Ya en la vía, lo menos que me preocupaba era el sangramiento. No quiero ser malagradecido con Toretto con Keratocono, estaba preocupado y aceleró su carro para ayudarme, pero por mi mente pasaba esta frase: “coño si me voy a morir que sea desangrado, no por un accidente de tránsito con dos personas más, eso es peor”.
Luego de mucha velocidad, huecos no esquivados y muchas vueltas buscando un centro de salud que queda en el estacionamiento de un centro comercial de Caracas, llegamos a la clínica donde atenderían (o no) mi emergencia. No sin antes llevarnos de frente una acera.
Aún me siento mal por el carro. Perdón carrito de Toretto con Keratocono.
Estoy vivo. Toqué tierra con mis pies, después de eso lo único que pensaba era en el meme “soy inmortal mardito menor”. Me acerco a la clínica y lo primero que me dice un vigilante que estaba sentado en una recepción es: “No atendemos emergencia porque no tenemos admisión en la noche, papá”.
“Toretto con Keratocono, vamos a otro lado, llama a Jeannette para que te diga otra clínica donde me acepten el seguro”, gritaba desesperado.
Mi boca estaba llena de sangre, me ahogaba constantemente. Luego de algunos insultos míos a los doctores y al personal de la clínica que estaba allí, se resolvió mi admisión gracias a una palanca de la oficina. Resolver con palanca: 200 años siendo en Venezuela la única forma de echar adelante cualquier situación.

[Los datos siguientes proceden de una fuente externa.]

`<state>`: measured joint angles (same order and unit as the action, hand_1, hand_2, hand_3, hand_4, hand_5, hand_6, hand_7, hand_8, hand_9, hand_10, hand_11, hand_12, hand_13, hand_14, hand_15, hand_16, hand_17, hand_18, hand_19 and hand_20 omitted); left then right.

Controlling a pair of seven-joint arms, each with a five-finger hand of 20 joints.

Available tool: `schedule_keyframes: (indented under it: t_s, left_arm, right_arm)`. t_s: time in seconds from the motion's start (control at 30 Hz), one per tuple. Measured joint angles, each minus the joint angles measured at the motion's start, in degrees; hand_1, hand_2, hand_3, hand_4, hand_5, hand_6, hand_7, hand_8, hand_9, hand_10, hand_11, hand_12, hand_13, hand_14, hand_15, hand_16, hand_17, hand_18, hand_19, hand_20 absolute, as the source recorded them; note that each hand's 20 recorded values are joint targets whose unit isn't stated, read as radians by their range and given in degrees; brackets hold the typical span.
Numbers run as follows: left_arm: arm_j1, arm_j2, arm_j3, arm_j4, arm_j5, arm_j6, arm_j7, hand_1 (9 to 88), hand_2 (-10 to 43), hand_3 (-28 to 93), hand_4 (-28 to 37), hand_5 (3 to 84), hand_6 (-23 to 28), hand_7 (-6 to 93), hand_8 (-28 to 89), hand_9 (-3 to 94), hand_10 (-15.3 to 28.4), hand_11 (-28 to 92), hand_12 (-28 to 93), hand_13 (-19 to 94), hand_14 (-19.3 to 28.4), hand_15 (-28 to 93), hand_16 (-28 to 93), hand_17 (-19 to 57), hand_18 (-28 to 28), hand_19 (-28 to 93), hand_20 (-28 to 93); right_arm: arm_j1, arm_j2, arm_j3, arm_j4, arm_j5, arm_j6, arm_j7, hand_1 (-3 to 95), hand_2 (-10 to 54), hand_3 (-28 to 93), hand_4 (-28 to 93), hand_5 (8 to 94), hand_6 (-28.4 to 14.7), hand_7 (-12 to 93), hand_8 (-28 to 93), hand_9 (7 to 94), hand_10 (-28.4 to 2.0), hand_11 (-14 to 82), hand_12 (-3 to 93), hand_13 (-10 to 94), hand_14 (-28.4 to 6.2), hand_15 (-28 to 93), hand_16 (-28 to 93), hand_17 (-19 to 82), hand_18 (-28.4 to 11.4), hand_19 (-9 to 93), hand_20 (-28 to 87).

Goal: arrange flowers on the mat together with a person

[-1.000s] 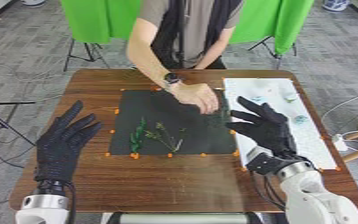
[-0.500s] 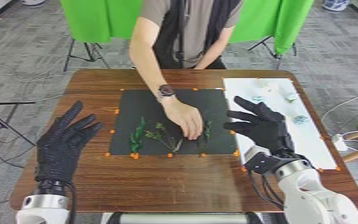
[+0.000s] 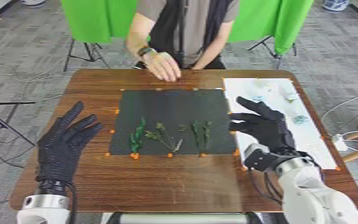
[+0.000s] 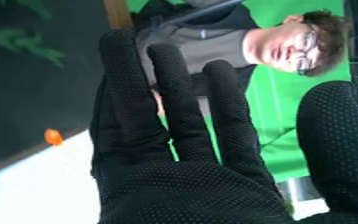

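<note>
The person's hand (image 3: 164,67) has withdrawn, the rightmost sprig (image 3: 206,133) runs near to far, the right hand (image 3: 270,132) spread wide.

In the head view, bright, even indoor light spreads over the grey floor (image 3: 24,65) and the brown table (image 3: 175,185), whose bare wood at 6 o'clock carries a faint sheen. The white mat (image 3: 312,137) at 3 o'clock is the brightest area, and the small pale things (image 3: 291,97) at 2 o'clock nearly melt into it. The dark mat (image 3: 167,107) at the centre gives back little light, its greenery low in contrast. In the right wrist view, the white surface glares at 8 o'clock, washed out, against deep gloom at 10 o'clock. The light's source cannot be told.
</note>
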<state>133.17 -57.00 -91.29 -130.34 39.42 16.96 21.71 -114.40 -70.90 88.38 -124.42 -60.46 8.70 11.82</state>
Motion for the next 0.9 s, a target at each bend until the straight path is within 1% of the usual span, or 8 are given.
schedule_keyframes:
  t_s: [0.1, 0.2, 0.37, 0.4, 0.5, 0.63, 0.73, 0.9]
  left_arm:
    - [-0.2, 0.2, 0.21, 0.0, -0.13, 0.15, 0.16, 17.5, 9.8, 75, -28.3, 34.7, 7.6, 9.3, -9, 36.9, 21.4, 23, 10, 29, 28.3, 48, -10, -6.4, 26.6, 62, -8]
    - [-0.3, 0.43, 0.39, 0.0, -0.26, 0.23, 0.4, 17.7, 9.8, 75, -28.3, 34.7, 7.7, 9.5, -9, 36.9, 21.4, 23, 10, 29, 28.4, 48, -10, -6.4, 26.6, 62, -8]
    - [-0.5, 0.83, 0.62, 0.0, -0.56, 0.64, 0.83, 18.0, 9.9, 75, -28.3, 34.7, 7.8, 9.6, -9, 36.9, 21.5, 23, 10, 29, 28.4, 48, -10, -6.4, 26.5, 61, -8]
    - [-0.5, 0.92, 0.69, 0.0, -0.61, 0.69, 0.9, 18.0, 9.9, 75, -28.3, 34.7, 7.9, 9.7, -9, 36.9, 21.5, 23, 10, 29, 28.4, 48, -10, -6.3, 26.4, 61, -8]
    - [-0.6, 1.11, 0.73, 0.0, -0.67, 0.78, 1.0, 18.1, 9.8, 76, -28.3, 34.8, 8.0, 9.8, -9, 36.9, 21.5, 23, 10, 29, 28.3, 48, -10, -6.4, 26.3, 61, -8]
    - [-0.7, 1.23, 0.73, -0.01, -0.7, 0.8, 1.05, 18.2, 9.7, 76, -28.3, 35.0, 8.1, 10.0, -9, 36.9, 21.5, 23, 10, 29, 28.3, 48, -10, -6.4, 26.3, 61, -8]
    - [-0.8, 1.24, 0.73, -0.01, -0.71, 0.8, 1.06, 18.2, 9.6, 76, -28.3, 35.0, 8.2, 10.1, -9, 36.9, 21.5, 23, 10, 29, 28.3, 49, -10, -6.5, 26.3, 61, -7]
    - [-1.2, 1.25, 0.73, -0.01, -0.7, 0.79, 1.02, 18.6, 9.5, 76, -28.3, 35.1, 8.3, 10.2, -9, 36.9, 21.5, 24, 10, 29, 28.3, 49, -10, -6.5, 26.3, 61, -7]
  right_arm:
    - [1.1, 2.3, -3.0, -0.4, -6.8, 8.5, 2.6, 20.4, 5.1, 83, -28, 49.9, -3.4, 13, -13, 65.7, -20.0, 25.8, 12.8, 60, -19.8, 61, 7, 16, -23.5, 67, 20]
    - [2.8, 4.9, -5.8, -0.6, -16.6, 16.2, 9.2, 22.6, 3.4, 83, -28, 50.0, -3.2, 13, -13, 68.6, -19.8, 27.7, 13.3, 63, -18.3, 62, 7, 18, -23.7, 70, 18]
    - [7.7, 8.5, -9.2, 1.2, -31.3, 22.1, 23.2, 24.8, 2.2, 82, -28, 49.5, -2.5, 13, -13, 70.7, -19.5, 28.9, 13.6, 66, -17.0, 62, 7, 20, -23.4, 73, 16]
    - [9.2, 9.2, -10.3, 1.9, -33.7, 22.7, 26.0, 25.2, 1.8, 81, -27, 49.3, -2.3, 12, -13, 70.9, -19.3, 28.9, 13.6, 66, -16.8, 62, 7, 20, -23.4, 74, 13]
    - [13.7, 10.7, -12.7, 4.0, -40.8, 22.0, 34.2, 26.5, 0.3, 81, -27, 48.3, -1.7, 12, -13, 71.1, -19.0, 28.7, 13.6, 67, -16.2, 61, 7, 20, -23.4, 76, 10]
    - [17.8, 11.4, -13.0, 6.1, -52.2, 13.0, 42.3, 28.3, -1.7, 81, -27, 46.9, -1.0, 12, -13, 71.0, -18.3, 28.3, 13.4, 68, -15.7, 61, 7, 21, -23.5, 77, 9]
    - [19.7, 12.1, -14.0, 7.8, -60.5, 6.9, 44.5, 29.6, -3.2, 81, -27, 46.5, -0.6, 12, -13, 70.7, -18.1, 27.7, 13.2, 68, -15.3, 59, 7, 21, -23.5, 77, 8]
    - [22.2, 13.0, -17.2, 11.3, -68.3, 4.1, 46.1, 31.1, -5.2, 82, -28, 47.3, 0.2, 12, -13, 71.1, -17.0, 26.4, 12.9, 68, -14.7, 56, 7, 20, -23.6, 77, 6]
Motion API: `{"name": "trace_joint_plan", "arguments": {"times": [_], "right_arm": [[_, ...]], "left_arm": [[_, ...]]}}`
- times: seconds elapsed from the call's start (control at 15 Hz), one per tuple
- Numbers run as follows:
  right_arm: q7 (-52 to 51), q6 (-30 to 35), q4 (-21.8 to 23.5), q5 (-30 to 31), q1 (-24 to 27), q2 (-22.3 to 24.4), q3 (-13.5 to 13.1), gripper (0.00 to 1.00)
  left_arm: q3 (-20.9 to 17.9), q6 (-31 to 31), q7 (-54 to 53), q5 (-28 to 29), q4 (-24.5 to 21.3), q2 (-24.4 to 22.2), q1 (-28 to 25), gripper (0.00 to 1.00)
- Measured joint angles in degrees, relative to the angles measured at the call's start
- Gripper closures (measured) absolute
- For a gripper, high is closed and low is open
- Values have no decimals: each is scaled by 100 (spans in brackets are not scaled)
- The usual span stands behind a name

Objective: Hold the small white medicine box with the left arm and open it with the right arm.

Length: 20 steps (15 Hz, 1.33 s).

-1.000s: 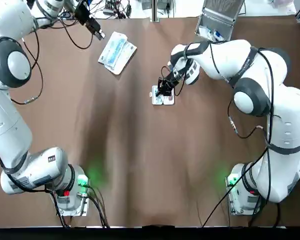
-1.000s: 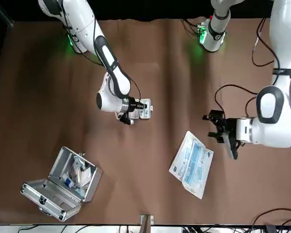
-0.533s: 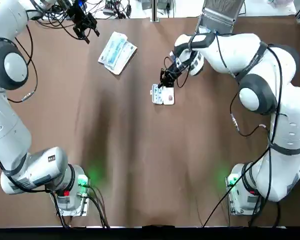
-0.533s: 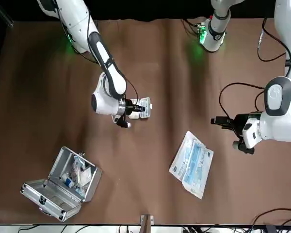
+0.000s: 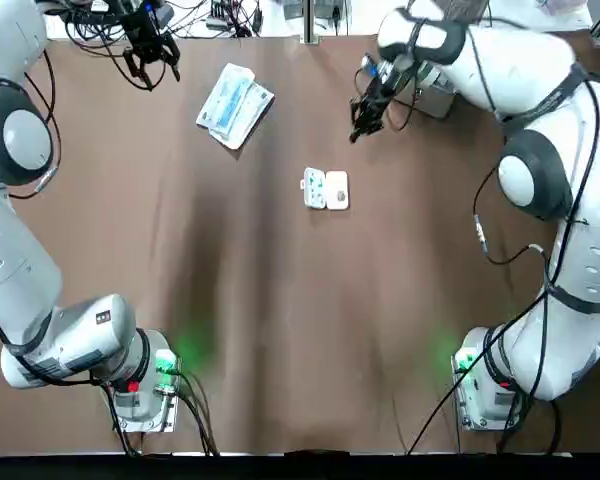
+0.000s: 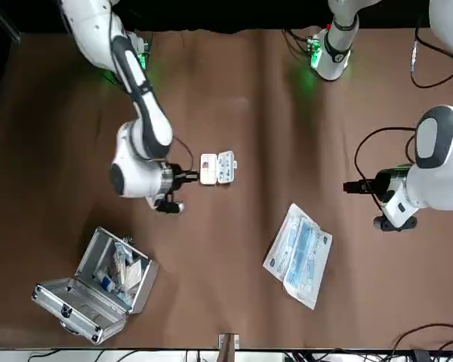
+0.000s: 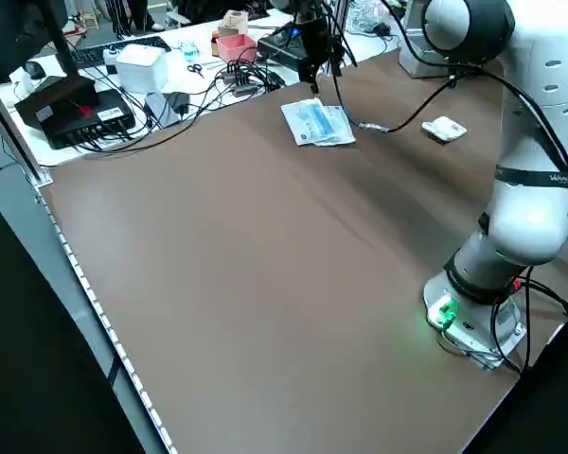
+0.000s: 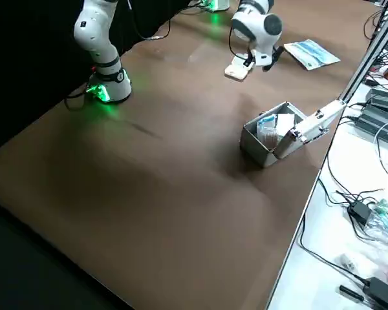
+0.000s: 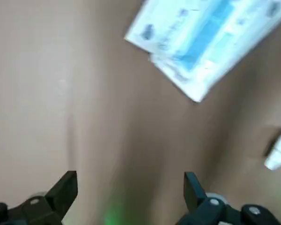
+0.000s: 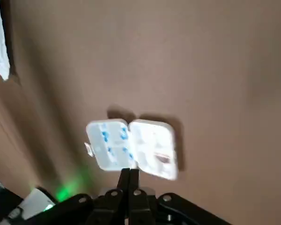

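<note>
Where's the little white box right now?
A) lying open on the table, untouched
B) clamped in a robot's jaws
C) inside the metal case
A: the small white medicine box lies spread open on the brown table, with nothing touching it.

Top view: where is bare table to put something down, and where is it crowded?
Bare: the wide stretch of table between the open medicine box and the arm bases. Crowded: the far edge, with the left gripper, blue-white packet, right gripper and metal case.
</note>
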State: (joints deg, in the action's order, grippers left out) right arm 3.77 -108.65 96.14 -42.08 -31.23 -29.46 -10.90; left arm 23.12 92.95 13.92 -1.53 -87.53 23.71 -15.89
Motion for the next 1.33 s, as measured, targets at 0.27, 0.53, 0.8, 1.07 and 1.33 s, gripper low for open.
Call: {"name": "trace_joint_plan", "arguments": {"times": [0.27,0.53,0.8,1.07,1.33], "right_arm": [[15,1163,-867,810,25,46,-702,96],[-108,1813,-1546,1938,27,49,-1079,78],[-806,2312,-1869,2211,27,58,-1335,59],[-1001,2349,-1999,2333,20,280,-1526,24],[-1014,2436,-2013,2357,43,738,-1640,1]], "left_arm": [[14,-325,408,423,28,-232,90,0],[50,-969,383,751,451,-570,92,0],[245,-1365,252,928,834,-727,94,0],[220,-1397,-521,934,856,-856,53,0],[184,-1398,-723,934,856,-853,-10,0]]}}
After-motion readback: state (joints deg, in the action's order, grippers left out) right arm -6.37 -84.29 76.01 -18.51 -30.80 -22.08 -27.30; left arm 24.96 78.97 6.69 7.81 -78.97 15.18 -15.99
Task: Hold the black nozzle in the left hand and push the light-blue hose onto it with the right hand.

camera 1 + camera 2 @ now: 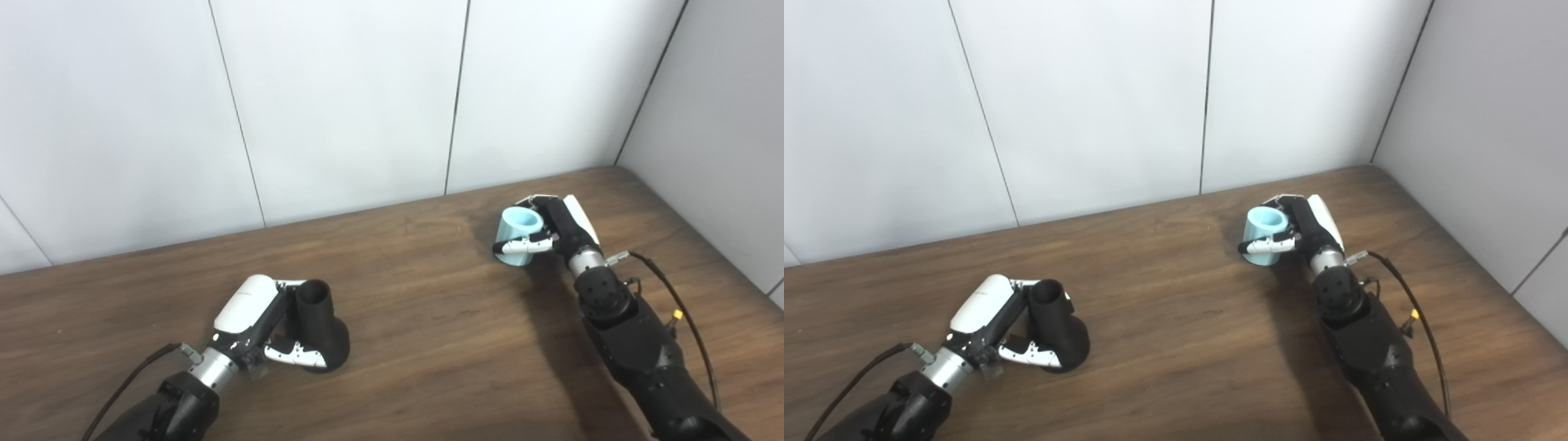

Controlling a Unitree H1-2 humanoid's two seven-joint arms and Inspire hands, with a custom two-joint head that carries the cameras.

Tengo pocos recuerdos en la clínica, creo que una parte de mí borró el momento donde tuve que ser cortés con los doctores que me atendieron. Creo que me tomaron la tensión, recuerdo haber escuchado: “Papá, estás hipertenso, por eso estás sangrando demasiado, te voy aplicar este medicamento debajo de la lengua”.
Digamos que el trato de los doctores fue cordial luego de mi escándalo. Entrar a una clínica sin admisión haciendo berrinche porque no me atienden no es muy chévere para nadie, pero así pasó y lograron estabilizarme la tensión luego de insultos y gritos. Duré más de una hora y media sangrando por la nariz, tenía un shock, pensé que me estaba dando un ACV, qué se yo… en esos momentos uno piensa que tiene de todo.
Cuando quise irme los doctores dijeron: “Te tienes que quedar hospitalizado hasta mañana porque no podemos darte de alta, no tienes admisión porque lo resolvimos por teléfono”.
“¡Cómo un preso!”
Fue mi sonora respuesta. Lo que era una noche de viernes con una emergencia médica menor, terminó siendo un tira y encoge entre los doctores y yo para que me dejaran ir a mi casa con la promesa de volver en la mañana y arreglar todo el papeleo. Al final resolví de nuevo con la vieja y confiable técnica: usar palanca.
Por fin me pude ir tranquilo porque ya había pasado todo: mi nariz no sangraba, no me dolía la cabeza, tenía miedo de que pasara de nuevo pero estaba contento, me sabía amarga la boca de tragar tanta sangre. Hasta el día de hoy he ido a consultas médicas para saber si soy hipertenso y el diagnóstico es negativo. Me dijeron que somatizo mucho ante las situaciones. Una vez en el barrio que me crié escuché a modo de chiste que somatizar es igual a tener “mariquera”.
Pues entonces, así fue como un día creí que iba a morir pero resultó que solo tenía mariquera.